Top of Information provided
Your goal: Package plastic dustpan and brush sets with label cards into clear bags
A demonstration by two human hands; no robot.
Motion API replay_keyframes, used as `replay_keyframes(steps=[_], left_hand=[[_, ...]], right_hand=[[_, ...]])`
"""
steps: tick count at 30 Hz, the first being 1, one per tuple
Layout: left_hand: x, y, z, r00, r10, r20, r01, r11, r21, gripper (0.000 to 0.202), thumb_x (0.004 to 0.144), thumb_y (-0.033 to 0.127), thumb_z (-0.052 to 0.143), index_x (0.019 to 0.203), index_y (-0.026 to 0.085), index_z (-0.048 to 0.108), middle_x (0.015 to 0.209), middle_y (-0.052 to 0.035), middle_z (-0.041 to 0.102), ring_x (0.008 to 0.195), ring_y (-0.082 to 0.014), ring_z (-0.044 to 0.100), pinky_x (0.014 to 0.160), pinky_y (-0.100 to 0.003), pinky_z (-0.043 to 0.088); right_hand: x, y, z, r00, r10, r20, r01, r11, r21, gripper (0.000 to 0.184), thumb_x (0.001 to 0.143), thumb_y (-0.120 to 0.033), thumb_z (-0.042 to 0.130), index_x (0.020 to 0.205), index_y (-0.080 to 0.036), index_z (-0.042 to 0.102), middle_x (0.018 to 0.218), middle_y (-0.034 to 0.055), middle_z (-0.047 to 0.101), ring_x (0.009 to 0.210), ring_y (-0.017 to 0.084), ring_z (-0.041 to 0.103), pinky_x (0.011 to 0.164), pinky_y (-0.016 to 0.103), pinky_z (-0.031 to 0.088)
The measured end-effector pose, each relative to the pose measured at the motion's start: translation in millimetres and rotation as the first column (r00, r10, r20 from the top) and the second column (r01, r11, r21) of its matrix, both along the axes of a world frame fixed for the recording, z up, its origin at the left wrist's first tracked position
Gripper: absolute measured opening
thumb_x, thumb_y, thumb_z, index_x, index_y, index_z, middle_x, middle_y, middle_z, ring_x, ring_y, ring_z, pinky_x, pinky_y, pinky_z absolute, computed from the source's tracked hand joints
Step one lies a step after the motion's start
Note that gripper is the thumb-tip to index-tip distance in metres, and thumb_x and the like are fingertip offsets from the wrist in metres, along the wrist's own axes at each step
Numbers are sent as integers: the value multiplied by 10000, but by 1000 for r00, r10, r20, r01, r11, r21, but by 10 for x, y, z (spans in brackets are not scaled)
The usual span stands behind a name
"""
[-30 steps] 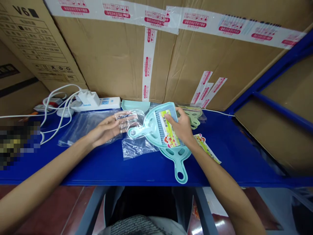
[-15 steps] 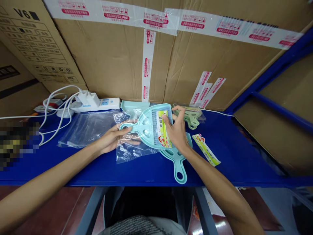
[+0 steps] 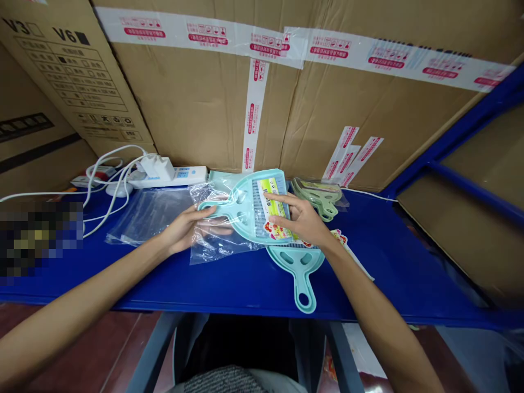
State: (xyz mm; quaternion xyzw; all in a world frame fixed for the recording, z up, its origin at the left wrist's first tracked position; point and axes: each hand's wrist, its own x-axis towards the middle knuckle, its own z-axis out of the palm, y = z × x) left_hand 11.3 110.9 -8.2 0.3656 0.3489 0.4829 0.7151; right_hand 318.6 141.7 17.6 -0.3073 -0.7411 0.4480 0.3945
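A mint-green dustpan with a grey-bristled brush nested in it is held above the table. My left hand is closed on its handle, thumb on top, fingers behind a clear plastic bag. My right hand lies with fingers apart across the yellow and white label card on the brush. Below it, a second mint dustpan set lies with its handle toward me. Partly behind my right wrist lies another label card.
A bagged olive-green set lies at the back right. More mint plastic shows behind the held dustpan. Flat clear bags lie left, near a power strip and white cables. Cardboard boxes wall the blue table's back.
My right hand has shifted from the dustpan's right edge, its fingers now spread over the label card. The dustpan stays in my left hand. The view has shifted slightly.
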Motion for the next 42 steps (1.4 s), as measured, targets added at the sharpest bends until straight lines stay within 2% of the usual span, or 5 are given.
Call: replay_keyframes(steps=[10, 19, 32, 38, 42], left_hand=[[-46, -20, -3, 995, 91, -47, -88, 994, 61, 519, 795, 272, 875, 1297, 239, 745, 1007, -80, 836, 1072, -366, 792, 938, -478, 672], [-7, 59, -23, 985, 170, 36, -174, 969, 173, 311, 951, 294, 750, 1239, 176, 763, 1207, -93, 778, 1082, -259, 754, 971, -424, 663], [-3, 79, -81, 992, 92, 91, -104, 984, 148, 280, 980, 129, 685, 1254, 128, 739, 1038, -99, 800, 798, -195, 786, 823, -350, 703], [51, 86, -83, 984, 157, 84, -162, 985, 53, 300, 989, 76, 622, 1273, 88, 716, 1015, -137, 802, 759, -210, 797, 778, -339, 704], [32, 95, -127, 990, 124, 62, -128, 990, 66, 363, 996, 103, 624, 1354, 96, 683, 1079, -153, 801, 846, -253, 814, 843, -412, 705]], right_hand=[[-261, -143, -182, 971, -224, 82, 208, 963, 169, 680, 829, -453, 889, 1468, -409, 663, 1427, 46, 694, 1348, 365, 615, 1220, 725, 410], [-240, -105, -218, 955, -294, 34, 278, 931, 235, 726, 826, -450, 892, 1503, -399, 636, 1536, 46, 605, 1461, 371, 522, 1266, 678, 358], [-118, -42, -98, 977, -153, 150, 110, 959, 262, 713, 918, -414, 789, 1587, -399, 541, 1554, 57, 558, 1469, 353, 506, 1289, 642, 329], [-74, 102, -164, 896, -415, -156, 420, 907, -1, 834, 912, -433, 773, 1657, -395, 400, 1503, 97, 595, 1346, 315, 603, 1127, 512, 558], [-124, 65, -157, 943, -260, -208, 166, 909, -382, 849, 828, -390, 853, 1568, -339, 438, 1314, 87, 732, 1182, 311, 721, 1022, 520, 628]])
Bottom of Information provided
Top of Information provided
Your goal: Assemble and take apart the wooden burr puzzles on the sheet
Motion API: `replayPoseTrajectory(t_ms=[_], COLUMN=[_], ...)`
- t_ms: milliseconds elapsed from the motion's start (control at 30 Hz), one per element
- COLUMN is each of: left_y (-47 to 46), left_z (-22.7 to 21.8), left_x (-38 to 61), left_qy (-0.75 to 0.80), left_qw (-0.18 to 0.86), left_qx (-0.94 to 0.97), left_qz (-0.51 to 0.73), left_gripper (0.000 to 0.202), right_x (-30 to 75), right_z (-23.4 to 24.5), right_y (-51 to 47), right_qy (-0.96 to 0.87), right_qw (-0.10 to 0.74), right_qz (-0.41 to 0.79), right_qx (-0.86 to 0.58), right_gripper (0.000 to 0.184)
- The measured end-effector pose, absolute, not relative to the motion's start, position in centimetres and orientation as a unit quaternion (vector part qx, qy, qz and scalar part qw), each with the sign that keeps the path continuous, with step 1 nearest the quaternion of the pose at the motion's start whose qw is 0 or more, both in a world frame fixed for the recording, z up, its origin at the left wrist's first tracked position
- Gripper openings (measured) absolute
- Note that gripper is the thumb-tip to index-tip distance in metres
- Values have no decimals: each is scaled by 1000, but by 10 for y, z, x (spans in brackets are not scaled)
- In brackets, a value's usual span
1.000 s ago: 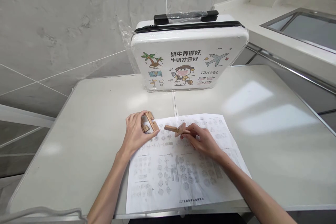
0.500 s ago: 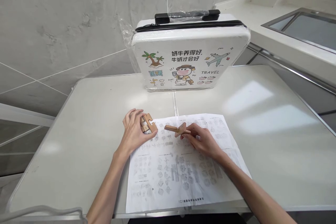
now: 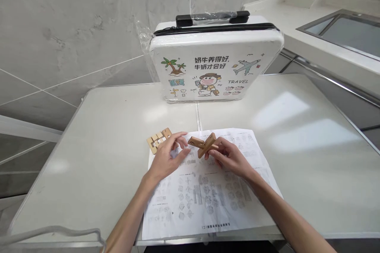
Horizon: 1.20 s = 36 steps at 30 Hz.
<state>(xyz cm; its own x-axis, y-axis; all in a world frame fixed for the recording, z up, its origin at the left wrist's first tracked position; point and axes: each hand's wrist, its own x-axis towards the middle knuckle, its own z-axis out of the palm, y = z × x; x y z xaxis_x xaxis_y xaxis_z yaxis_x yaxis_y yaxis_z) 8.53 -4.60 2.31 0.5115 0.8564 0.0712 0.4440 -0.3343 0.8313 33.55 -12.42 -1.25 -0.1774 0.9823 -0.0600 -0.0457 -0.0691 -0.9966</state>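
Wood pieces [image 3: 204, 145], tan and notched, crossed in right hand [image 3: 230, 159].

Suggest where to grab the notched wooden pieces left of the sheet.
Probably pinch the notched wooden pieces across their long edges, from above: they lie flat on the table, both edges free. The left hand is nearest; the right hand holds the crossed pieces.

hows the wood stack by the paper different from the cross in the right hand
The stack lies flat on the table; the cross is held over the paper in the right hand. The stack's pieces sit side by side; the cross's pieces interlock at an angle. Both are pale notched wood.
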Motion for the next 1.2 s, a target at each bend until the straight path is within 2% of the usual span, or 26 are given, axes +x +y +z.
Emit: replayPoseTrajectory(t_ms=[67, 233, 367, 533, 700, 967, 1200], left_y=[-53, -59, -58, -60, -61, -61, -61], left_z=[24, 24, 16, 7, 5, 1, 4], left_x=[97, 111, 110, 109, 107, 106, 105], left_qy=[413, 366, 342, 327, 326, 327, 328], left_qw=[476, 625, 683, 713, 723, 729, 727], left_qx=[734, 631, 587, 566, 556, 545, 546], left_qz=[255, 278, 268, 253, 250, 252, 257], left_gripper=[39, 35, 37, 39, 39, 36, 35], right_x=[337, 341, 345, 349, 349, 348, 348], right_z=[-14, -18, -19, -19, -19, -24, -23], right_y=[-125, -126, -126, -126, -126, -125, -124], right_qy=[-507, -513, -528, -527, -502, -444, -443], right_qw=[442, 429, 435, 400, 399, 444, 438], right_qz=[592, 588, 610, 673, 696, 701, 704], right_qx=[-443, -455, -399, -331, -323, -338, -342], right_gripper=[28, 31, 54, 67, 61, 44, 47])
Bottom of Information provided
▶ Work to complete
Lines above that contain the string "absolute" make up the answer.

▶ Task solution
Gripper: absolute measured opening
thumb_x, thumb_y, thumb_z, index_x, index_y, index_z, middle_x, middle_y, middle_z, ring_x, ring_y, ring_z, pinky_x, pinky_y, pinky_z absolute, computed from the source's tracked hand joints
- The measured end-effector pose, absolute, not relative to the motion's start, position in centimetres and orientation as a unit quaternion (vector part qx, qy, qz and scalar part qw), each with the sign that keeps the path continuous, with step 1 nearest the quaternion of the pose at the motion's start whose qw is 0 or more, both in a world frame fixed for the recording, z up, its origin at the left wrist's first tracked position
- Gripper openings (measured) absolute

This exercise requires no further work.